La justicia del Cares
El hombre trastabilló. No esperaba aquel momento, su experiencia en senderismo era tan amplia, que la sola posibilidad de caerse en aquella garganta tan visitada le colmaba de una sensación de intolerable vergüenza. Pero no adelantemos acontecimientos. Iba con su mujer, ambos rondaban la cincuentena, y su matrimonio había sobrevivido al paso del tiempo a trompicones, una relación aderezada con múltiples episodios de infidelidad por parte del hombre. Ella, fiel por naturaleza, conocía cada lío de su marido, pues era inteligente y sabía leer las contradicciones en que cada día incurría su cónyuge en cuestiones como llegar a tiempo, asistir a eventos familiares que si podía evitaba sistemáticamente, y últimamente sus fines de semana en que el hombre desaparecía sin dar explicaciones para regresar el lunes, con cara de no haber roto un plato. Caradura.
Pero aquelllas vacaciones se las dedicó a su mujer, que deseaba más que nada en el mundo rehacer su vida con alguien que de verdad la mereciera, no perder el tiempo más en una situación que estaba llamada a no durar.
Habían decidido pasar los primeros días en la garganta del Cares, recorriendo aquel angosto camino que bordeaba el impresionante precipicio. Sería la última vez que compartirían vacaciones. Ella buscaría el momento adecuado para solicitarle el divorcio. Caminaron tranquilamente, sin prisa, mientras un nutrido grupo de muflones presidía una de las altas montañas, hierático, observando lo que ocurría en sus dominios, el cielo despejado, brillante el día.
Marchaban despacio, hasta que el marido, aficionado a los fósiles, vio una gran piedra cuya superficie dejaba ver el dibujo tatuado por el tiempo de un trilobites, que él poseía en su amplia colección, pero aquel tenía algo que le llamó la atención, y se encontraba en el borde mismo del precipicio, semienterrado y de un tamaño considerable, la piedra en conjunto podía pesar más de veinte kilos, así a ojo de buen cubero, lo que aumentó su ansia por ver y fotografiar aquel ejemplar que, obviamente, no podría llevarse a cuestas. Se deslizó con cuidado hacia el fósil, mientras la mujer se quedaba arriba, sentada en el suelo, observando la impresionante panorámica, no apta para personas que sufran de vértigo.

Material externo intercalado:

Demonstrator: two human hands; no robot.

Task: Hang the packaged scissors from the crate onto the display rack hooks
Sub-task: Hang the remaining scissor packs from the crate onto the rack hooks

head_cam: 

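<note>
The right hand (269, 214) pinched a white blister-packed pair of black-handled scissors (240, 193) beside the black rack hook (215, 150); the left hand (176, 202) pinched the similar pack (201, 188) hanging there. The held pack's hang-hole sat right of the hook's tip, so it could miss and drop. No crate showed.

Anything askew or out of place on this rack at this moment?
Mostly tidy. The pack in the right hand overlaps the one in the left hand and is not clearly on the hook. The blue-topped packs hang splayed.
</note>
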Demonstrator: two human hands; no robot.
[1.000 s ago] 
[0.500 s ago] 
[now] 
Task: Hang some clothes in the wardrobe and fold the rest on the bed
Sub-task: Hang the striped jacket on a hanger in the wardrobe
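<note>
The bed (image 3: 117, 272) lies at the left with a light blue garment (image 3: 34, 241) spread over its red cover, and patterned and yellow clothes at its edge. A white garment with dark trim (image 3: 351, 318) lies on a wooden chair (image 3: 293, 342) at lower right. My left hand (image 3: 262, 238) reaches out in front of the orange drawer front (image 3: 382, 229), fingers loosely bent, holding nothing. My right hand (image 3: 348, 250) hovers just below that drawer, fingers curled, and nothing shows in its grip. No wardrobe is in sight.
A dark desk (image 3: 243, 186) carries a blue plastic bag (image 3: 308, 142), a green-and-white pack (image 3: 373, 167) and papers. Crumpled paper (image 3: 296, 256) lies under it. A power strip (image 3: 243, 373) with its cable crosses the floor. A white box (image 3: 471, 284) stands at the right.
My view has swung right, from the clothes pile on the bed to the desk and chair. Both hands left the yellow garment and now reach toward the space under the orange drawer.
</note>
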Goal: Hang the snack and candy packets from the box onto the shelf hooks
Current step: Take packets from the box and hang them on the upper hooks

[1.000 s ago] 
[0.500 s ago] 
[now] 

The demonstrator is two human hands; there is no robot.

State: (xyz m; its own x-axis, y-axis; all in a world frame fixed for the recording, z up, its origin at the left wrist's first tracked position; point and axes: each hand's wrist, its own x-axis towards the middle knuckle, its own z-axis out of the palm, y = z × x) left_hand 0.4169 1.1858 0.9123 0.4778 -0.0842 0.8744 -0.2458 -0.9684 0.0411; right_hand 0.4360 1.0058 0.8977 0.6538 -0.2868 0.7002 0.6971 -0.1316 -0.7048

-¡Ayúdame, Leire! ¡Me caigo!La mujer se levantó sin darse excesiva prisa. Tal vez aquel fuera el momento adecuado para plantearle sus deseos. Le cogió por una mano mientras le habló de esta manera:-Querido Diego –dijo en tono solemne-, no sé si ayudarte o dejarte caer. Qué oportunidad.-¿Pero qué dices, Leire? ¿Dejarme caer? ¿Por qué ibas a hacer eso?-Por lo muchos años de engaños, cuernos, retrasos, ausencias, mentiras… en este viaje iba a pedirte el divorcio, pero ahora igual no hace falta.-¡Es verdad, he tenido alguna amiga, pero nunca he dejado de quererte! ¡Ayúdame, venga!
La mujer no hizo nada, no podía. Ella, en realidad, estaba muerta. El hombre la había matado en una de sus discusiones matrimoniales diez años antes y aquella era su primera salida nueve años después de cumplir su pena de prisión por el asesinato, solo que aquellos momentos de Diego Díaz en extremo peligro y profundamente colocado de antidepresivos sufrió una poderosa alucinación, y acabó creyendo que su mujer le había acompañado en aquella excursión. Ella, de pie, etérea, viendo cómo su marido se escurría de la cornisa y se perdía en el vacío. Tarde para rehacer su vida.
Pero Leire era libre, por fin.
Se había acabado todo. Él, que entre rejas había fantaseado con recorrer la afamada a la par que peligrosa senda, lo primero que haría al abandonar su vida carcelaria, y sin saberlo, lo último. Las desventajas de haberse cargado a quien, de haber sucedido las cosas de otro modo, lo habría dado todo por ayudarle.
Tanto que algunos buscan toda su vida compañía y amor al margen del que ya gozan sin merecerlo, cuando llega el final, mueren solos.
Requiescat in pace, Diego. Tú y todos los que son como tú.